The South African based management group posted a 15 per cent increase in core revenue to 302.2 million rand with core EBITDA up by 10 per cent to 23.3 million rand and core profit at 16.3 million rand

No interim dividend has been declared.

As expected, Taste’s core headline earnings decreased by 1.1 million rand to 8.8 million rand while core headline earnings per share fell by 0.8 cents to 4.3 cents due to the restructuring of its food division for Domino’s Pizza and Zebro’s Chicken.  

(READ MORE: Domino's Pizza roll-out may eat into Taste's HEPS)

As part of its growth plan, the group registered a one billion rand Domestic Medium Term Note programme with an initial issuance of 125 million rand. In September, Taste raised 180 million rand from shareholders through a rights offer.

“This capital structure will allow the group access to capital in a more predictable manner in the future and is more closely aligned with the acquisitive opportunities in the local market; the roll-out of the Domino’s Pizza conversion; and expansion opportunities in the Jewellery segment of the group,” continued the statement.

(READ MORE: S.Africa's Taste Holdings to raise rights offer)

Taste’s Fish & Chip Co, a brand for the lower income consumer, posted a 4 million rand decline in gross profit due to new store openings and the impact that an inflation hike on wild-caught hake had on sales.

“The consolidation of the food services business during the prior year has yielded expected efficiencies and consequently, savings in transport, a reduction in stock days and a lower per-kilogram cost of delivery. These continue to improve and will carry through into the next reporting period.”

Zebro’s Chicken, on the other hand, that also targets the lower income consumer market, reported double digit sales growth in the last six months.

Taste said that its confident the conversion of Scooters Pizza and St Elmo’s outlets to Domino’s Pizza stores will lead to Domino’s becoming the leading pizza delivery brand in Southern Africa over the next five years.  

“It is anticipated that there will be once-off costs relating to the initial store conversions, establishment of a centralised dough production facility and initial training and marketing. However, the benefits of being part of a global brand with an entirely re-imaged store network; increased marketing spend and the consumer interest typically shown in new global brands, will contribute positively to store sales and overall market share in the already large and growing pizza segment,” said Taste.

The group’s NWJ, South Africa’s third largest jewellery brand, delivered positive earnings although at a slower pace than prior periods due to the current consumer environment.

Corporate owned outlets increased from 26 in 2013 to 39 this year. Taste said it will embark on further expansion of corporate store ownership.

Going forward, the group added that new store openings for its fish category will be minimised while its main focus will be on growing the Domino’s Pizza brand.

(READ MORE: S.Africa's Taste Holdings revenue up 24 per cent)

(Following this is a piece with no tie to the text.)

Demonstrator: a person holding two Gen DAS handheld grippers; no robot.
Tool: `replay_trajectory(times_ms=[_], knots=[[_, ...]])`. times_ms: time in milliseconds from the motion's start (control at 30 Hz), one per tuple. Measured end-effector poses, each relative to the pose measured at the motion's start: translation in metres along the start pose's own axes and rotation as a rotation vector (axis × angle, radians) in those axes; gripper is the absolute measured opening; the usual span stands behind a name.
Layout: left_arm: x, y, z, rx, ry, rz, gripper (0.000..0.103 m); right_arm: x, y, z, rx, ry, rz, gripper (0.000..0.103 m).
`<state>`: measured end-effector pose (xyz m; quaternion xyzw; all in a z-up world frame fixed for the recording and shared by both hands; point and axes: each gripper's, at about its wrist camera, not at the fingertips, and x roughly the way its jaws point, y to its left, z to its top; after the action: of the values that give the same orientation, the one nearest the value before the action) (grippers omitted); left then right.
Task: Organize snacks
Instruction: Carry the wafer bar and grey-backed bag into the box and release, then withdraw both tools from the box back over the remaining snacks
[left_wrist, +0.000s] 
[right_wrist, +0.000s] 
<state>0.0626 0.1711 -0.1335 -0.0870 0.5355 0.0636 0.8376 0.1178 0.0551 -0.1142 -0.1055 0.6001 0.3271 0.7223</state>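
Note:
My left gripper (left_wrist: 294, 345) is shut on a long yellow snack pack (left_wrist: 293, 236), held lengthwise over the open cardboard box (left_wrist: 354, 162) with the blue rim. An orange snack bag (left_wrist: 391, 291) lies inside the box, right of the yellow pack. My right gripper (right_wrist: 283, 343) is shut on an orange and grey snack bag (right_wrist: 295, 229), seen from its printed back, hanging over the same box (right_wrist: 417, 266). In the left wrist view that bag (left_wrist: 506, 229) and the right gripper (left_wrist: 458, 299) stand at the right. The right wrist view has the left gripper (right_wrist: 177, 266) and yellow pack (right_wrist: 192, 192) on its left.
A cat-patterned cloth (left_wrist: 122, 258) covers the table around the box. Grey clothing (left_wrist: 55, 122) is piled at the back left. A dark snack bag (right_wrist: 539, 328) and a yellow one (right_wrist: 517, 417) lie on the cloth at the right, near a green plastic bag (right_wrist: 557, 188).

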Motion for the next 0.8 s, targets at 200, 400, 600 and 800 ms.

“The opening of new Domino’s Pizza outlets this year and the conversion of Scooters Pizza and St Elmo’s outlets next year to this leading global brand will drive incremental sales in the growing pizza market. The judicious value accretive application of over 200 million rand of the capital that has been raised in the last six months holds similarly large opportunity for future growth for the group.”